Who Holds the Levers

Washington and Tehran have downplayed hopes for an imminent breakthrough in their talks, while market observers said the dollar regained safe-haven appeal and stocks were mixed as investors awaited a deal to end the war. The reopening of the Strait of Hormuz was highlighted as a central factor in efforts to conclude the conflict, underscoring how decisions made in diplomatic rooms and financial markets ripple outward onto everyone else.

The Reuters report said speculative optimism remained in check as diplomacy stayed unsettled and investors looked for signs that the war could end. That is the language of power watching itself: markets waiting, states posturing, and ordinary people left to absorb the consequences of a conflict whose end is treated like a trading signal.
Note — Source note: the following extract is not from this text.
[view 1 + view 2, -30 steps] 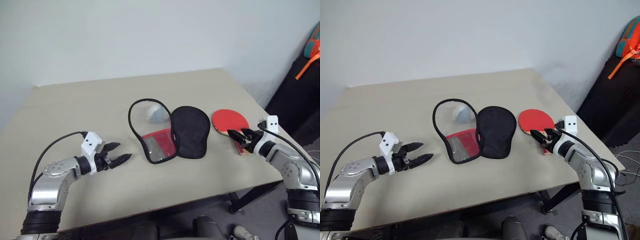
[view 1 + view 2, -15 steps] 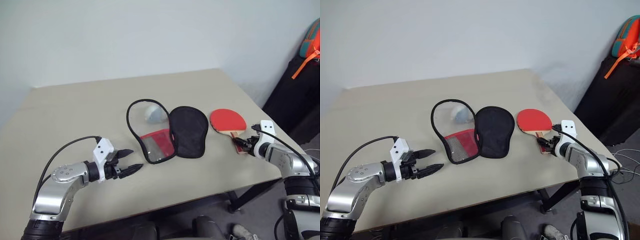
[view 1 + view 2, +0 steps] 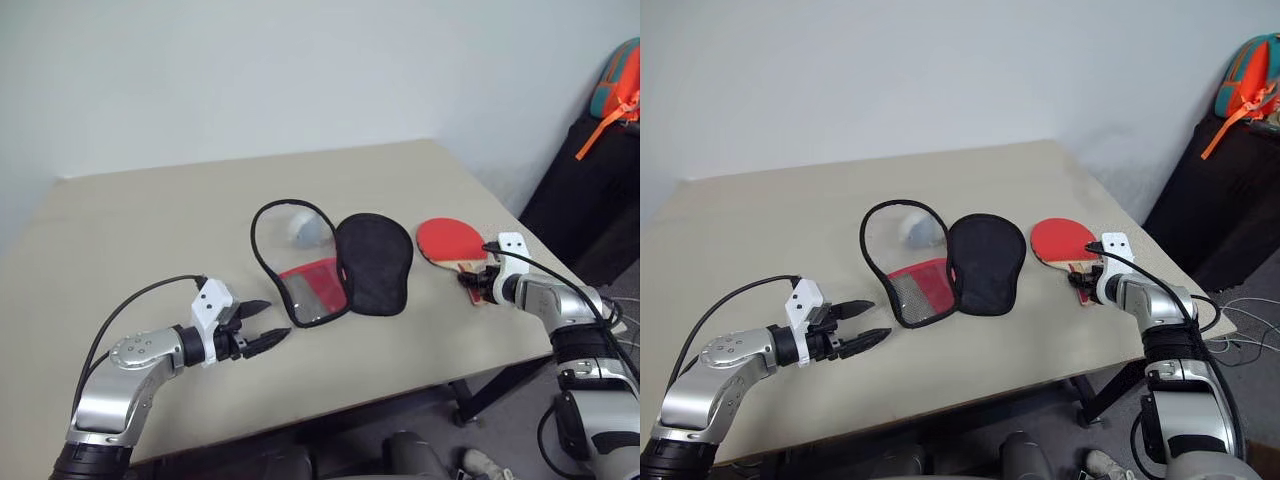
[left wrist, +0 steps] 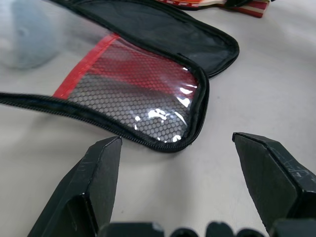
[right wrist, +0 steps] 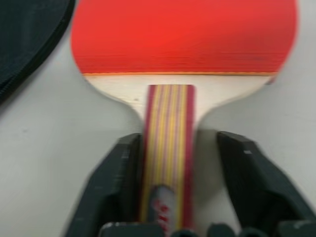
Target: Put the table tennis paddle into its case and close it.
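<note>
Paddle (image 3: 455,243) sits red face up on the table (image 3: 150,230), at 3 o'clock from the open case (image 3: 335,265), handle between the right end effector (image 5: 183,163) fingers, one touching, the other a bit off. Uneven closing could twist the handle or scoot the paddle toward the table edge. Left end effector (image 3: 262,327) hangs wide open at about 7 o'clock from the case.

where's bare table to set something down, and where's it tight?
Free: the table between its far left edge and the case, and the far strip behind the case toward the wall. Tight: the middle-right, where the case, the grey-white lump, the paddle and the right gripper at its handle sit close together.
</note>
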Available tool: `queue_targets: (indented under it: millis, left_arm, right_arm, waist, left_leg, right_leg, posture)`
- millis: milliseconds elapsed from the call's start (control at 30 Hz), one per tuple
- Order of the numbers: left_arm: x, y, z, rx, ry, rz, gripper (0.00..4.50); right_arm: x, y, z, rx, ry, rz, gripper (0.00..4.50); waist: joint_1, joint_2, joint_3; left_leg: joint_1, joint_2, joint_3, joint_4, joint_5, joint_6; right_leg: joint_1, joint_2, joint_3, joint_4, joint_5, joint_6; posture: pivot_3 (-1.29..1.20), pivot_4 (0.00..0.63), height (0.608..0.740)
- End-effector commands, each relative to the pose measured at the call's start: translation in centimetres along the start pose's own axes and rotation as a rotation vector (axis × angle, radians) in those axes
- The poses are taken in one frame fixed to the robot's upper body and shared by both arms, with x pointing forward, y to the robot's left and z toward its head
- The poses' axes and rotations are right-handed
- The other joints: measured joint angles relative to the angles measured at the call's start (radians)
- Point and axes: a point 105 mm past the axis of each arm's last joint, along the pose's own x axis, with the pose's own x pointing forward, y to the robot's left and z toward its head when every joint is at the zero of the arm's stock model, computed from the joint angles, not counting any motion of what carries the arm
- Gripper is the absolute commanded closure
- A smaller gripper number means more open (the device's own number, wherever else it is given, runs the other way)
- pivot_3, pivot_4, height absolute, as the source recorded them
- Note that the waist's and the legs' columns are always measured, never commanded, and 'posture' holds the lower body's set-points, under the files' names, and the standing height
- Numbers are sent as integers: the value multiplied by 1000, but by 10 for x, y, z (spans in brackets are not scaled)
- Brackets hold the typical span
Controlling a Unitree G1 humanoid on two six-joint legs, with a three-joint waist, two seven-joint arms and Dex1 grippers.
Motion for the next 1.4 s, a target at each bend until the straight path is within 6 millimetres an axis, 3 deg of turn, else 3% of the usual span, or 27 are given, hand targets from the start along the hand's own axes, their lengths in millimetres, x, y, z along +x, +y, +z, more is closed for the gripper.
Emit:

The People at the Bottom Wait for the Powerful

The article’s clearest fact is that investors were waiting for a deal to end the war. That wait is not neutral. It places the burden of uncertainty on everyone outside the rooms where Washington and Tehran are talking, while the dollar’s renewed safe-haven appeal shows where capital runs when instability deepens. Stocks were mixed, another tidy summary of how war and diplomacy become price movements for the people who can afford to treat catastrophe as a portfolio adjustment.
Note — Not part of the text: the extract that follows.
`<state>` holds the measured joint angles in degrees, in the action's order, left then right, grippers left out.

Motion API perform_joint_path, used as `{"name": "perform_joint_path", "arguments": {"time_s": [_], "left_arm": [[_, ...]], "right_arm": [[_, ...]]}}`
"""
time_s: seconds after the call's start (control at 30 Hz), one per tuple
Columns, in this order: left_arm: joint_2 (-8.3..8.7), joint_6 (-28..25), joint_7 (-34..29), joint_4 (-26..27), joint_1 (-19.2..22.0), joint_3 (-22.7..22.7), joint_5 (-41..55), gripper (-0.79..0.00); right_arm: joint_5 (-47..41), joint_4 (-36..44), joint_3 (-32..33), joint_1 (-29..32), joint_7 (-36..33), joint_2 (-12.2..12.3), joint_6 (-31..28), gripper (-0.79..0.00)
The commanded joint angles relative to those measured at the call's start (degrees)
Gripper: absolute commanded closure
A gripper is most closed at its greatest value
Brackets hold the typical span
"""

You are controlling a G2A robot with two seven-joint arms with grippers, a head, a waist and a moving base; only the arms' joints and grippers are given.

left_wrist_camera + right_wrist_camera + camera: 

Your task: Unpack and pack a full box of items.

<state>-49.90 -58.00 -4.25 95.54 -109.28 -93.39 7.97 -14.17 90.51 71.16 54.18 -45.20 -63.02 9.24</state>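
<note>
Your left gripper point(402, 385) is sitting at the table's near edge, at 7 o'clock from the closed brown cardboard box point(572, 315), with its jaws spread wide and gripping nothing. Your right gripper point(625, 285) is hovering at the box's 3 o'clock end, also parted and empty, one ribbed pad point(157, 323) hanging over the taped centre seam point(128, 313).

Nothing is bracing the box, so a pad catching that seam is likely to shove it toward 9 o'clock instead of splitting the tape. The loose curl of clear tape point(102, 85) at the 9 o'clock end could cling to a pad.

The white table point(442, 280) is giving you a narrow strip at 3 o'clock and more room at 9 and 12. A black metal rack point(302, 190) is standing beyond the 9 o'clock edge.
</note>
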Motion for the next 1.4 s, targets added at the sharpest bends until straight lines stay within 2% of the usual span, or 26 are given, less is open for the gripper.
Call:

The reopening of the Strait of Hormuz was highlighted as central to efforts to conclude the conflict. In other words, a chokepoint in global commerce sits at the center of the whole arrangement, and the fate of the war is being measured through the lens of whether trade can resume smoothly. The apparatus of international order always finds a way to make human conflict sound like logistics.

No Breakthrough, Just Managed Uncertainty

Washington and Tehran have downplayed hopes for an imminent breakthrough in their talks. That matters because the public is being asked to read the situation through official restraint and market reaction rather than through any clear resolution. Speculative optimism remained in check, the Reuters report said, because diplomacy stayed unsettled. The result is a familiar hierarchy: those at the top manage the narrative, while everyone else is expected to wait for the next signal.

The Haaretz article said the preoccupation with totting up the expected Israeli and American losses from what has been termed the "agreement" with Iran, though there is no agreement yet and even the memorandum of understanding is suffering severe labor pangs, falls into a logical trap that could be called the "total victory test." That framing exposes another layer of the same machinery: the demand that any settlement be judged against a fantasy of total victory, even when there is no agreement yet.

The phrase "total victory test" captures how power sets the terms of acceptable outcomes. If the measure is victory, not relief, then the people living through the war remain secondary to the prestige games of states and their allies. The article does not offer a grassroots alternative, mutual aid response, or horizontal organizing effort; instead, it shows a world where diplomacy, markets, and military calculations dominate the field.

What emerges is a picture of unsettled talks, financial hedging, and a conflict whose end is being negotiated above the heads of ordinary people. Washington and Tehran may be downplaying expectations, but the machinery around them is already reacting, with the dollar gaining and stocks wobbling as the war’s possible conclusion is treated like another asset class event.